Osama bin Laden and Khalid Sheikh Muhammad specifically sought out individuals with existing U.S. visas. Thus, in my view, visas need periodic review, especially prior to U.S. —bound travel. Revocation investigations need to be as robust as those conducted by Visa Security Units prior to visa issuance. In fact, visa revocations can be a linchpin to deny entry, or support removal of those already in the United States.
With the death of Bin Laden, and an increase in retaliatory statements by Al Qaeda, we may now experience even more splintering of Al Qaeda into factions or lone wolf-type terrorists. Our consular posts will be under more pressure than ever to get visa adjudications right, most particularly in visa-issuing countries where currently there is no formal policy on pre-travel vetting. Today, visa waiver travelers coming for business or pleasure are vetted through ESTA, a DHS travel authorization program which operates as a virtual, mini-visa for nationals of visa waiver countries. But visa issuing countries have no such standardized pre-travel vetting. This is a significant gap. VSUs should be doing pre-travel vetting of visas in visa issuing countries in order to provide a stop gap before the time pressures of US-bound international flights. In these instances, revocations could occur without the threat posed by pending airline travel of a terrorist such as the Christmas Day bomber.

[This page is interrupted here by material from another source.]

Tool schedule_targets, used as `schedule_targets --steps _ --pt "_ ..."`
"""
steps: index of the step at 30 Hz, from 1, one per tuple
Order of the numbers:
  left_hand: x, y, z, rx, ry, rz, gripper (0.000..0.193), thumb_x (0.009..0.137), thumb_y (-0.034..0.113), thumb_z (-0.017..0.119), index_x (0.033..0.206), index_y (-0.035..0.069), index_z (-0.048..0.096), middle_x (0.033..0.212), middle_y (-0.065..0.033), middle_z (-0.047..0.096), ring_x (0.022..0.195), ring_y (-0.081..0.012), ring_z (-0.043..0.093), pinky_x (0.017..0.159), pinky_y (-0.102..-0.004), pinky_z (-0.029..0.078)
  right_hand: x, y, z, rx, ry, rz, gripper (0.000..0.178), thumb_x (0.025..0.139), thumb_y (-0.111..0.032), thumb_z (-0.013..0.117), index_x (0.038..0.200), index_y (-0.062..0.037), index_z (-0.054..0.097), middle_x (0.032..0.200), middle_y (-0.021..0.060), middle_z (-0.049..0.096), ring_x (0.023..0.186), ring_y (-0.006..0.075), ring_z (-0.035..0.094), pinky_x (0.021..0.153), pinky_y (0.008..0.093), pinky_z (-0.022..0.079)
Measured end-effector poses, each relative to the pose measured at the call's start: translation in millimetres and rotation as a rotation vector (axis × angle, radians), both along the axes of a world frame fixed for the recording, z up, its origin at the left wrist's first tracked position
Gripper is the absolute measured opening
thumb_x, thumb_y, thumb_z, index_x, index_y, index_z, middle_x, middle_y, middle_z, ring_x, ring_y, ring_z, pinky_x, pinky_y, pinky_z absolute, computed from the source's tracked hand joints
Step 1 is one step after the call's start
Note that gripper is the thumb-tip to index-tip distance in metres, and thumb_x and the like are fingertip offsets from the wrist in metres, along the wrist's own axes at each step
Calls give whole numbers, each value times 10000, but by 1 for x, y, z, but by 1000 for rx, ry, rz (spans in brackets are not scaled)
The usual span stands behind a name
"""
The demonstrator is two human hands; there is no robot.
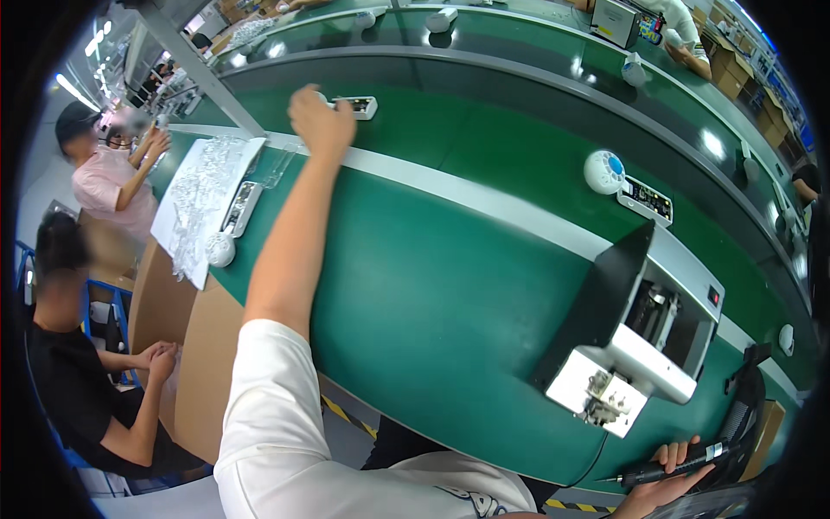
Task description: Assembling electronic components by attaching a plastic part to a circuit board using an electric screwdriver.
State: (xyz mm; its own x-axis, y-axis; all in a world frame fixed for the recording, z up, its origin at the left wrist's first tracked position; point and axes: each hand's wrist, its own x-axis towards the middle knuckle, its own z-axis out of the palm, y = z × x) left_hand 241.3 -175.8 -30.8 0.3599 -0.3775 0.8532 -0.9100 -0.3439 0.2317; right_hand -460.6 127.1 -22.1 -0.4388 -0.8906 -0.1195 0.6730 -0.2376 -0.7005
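Note:
My left hand (323,123) reaches out over the green belt, its fingers curled at one end of a white device (357,107) with an open oblong housing. The hand hides much of that end. Low at the right, my right hand (667,474) is wrapped around a black electric screwdriver (683,465), whose thin bit points left. Another white device with a round head (604,172) and an open housing (646,201) showing a circuit board lies on the belt. A silver and black machine (661,316) with a metal fixture stands on the table to the right.
Left on the green table (424,294) are a white board (194,203) heaped with clear plastic and a white device (243,209). A cardboard box (203,346) stands beside the table. Two people are at the left; another works across the belts. A metal post (203,73) rises beyond.

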Motion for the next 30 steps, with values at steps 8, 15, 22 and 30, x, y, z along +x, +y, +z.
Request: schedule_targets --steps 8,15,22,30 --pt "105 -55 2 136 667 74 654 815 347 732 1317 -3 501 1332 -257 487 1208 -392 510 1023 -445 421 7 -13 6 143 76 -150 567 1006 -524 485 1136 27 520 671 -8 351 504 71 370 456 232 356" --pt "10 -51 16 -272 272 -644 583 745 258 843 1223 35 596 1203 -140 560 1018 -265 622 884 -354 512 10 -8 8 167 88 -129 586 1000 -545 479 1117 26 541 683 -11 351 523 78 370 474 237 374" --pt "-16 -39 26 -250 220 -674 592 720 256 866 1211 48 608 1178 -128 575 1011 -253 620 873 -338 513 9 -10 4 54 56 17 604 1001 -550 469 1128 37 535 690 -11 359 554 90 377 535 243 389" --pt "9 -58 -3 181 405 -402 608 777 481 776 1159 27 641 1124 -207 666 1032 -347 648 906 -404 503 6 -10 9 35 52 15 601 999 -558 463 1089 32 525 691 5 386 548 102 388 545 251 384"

From the lens of a former 9/11 Commission staffer, my view is that extending visa revocation authority to DHS and expanding VSUs worldwide is common sense from a legal, policy, and bureaucratic view point. VSP security related reviews in high risk areas of the world and throughout the visa process are essential. From a policy perspective, security must trump infrastructure, political or diplomatic considerations that are not always in line with security decisions.
From a legal perspective, it is DHS that is responsible for both homeland security and border security. Thus, what VSUs add to security of visa processing at consulates overseas is invaluable, because that is what they do. The State Department lists its top mission as diplomacy, as it should be. Diplomacy is a vital and necessary function, but ‘border security’ is never mentioned in this administration’s State Department mission statement. Thus, State’s Chief of Missions should not have a say in determining VSU presence at a consular post.

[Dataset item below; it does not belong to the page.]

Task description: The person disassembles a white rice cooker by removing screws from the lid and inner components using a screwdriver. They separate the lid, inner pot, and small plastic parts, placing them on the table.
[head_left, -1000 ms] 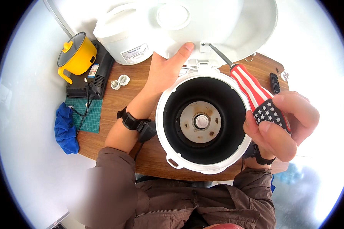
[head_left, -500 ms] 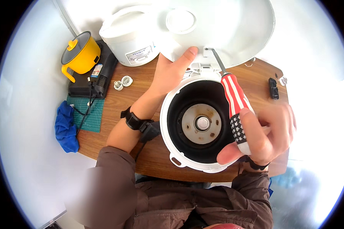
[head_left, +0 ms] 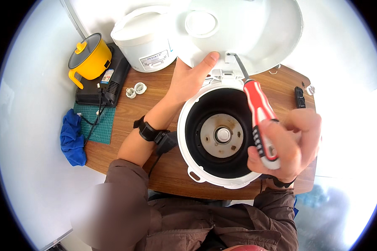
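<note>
A white rice cooker [head_left: 182, 138] stands in front of me with its lid [head_left: 276, 37] raised. Its dark inside shows a round metal heating plate [head_left: 213, 144] with brown stains. My left hand [head_left: 192, 79] grips the lid's lower edge, thumb on the inner face and the other fingers hidden behind it. In my right hand [head_left: 291, 144] is a screwdriver [head_left: 257, 100] with a red, white and black handle. The fingers are closed on that handle, and the tip meets a small bracket [head_left: 230, 57] low on the lid, near the hinge.
Behind on the left stand another white cooker [head_left: 151, 46] and a yellow pot [head_left: 94, 60] on a black device [head_left: 118, 69]. Two small white round parts [head_left: 140, 88] lie nearby. A green mat [head_left: 102, 125] and blue cloth [head_left: 72, 140] are further left; a black part [head_left: 299, 97] lies right.
The screwdriver's handle has turned about its axis, and my right fingers have shifted round it. Its tip stays at the bracket. My left hand keeps its grip on the lid.
</note>
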`<state>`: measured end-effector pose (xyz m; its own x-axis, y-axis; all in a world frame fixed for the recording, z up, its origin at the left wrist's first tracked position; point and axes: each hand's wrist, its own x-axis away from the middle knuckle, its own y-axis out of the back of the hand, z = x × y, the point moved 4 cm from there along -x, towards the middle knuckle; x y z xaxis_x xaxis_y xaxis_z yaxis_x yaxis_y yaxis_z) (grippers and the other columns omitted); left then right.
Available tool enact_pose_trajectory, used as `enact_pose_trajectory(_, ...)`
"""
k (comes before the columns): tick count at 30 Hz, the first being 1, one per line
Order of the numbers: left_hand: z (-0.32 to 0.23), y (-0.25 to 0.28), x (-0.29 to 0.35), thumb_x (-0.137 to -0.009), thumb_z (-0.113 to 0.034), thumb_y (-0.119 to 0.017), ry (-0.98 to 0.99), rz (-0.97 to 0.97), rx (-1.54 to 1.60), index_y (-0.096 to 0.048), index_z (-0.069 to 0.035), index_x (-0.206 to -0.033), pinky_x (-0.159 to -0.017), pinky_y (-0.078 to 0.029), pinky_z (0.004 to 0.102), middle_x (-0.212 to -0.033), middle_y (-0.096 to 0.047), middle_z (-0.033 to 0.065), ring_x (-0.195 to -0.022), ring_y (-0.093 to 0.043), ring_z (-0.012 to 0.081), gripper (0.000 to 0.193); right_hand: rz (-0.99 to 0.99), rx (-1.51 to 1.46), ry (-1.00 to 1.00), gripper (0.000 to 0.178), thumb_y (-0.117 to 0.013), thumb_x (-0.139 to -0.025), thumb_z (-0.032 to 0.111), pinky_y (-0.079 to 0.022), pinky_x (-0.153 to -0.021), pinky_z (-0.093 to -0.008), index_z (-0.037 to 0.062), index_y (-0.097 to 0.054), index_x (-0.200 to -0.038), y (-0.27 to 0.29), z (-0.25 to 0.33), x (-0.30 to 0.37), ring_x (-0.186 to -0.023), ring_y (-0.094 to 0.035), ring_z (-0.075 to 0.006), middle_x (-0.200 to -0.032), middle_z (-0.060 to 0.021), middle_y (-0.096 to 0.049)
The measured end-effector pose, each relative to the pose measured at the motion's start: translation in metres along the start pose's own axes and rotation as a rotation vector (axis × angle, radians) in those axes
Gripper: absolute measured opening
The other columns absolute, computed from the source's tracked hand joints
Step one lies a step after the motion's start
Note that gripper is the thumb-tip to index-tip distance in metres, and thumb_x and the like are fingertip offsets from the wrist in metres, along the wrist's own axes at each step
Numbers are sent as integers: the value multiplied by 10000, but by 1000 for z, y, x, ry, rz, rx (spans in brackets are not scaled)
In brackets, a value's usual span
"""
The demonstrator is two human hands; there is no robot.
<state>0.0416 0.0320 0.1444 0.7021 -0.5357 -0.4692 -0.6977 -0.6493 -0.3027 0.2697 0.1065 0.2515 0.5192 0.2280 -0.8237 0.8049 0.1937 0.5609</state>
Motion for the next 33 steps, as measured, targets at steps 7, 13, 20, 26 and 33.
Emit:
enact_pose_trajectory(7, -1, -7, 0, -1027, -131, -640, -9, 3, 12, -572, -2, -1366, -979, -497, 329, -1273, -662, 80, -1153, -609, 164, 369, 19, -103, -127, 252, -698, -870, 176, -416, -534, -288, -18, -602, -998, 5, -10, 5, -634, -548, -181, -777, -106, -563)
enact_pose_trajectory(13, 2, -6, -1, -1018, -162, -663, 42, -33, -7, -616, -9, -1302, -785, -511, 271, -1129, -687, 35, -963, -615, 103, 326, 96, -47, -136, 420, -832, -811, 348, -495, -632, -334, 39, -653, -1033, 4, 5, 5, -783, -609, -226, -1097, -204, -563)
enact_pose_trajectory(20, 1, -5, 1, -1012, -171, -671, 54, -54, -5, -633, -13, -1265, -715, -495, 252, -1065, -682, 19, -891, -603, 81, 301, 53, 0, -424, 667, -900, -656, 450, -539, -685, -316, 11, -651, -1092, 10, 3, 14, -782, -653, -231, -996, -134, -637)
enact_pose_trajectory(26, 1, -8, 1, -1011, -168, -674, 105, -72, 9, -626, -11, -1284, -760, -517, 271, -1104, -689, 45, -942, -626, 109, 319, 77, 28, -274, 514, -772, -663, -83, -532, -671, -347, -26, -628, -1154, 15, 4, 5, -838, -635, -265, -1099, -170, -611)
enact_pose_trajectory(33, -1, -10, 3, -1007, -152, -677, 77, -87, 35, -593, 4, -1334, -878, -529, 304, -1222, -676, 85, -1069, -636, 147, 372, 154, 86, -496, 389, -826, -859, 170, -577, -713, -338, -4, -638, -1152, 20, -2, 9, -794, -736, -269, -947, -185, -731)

Moreover, expanding VSP authority to national security related revocations is feasible. The VSUs combine intelligence, operations, and law enforcement to intercept terrorists and constrain terrorist mobility by recommending refusal of visas, creating lookouts in government databases, conducting secondary interviews of applicants, identifying terrorist travel trends and tactics, and nominating watchlist candidates. In just eight posts two years ago, ICE special agents had recommended 750 visas be denied, created 933 lookouts, and dealt with over 100 potential terrorists. Very little of this activity would happen but for the VSP.
Our national security depends, in part, on the robustness of our border security to keep out foreign nationals with nefarious intentions — and keep them as far away from the United States as possible. Counterterrorism efforts outside of our physical borders and throughout the entire visa process in both issuance and revocation—must be as secure as possible. The entity with the mission, expertise and bureaucratic functioning on national security related immigration cases is DHS. In addition, DHS already has visa authority by law in issuance, and an extension of that authority to revocations makes sense.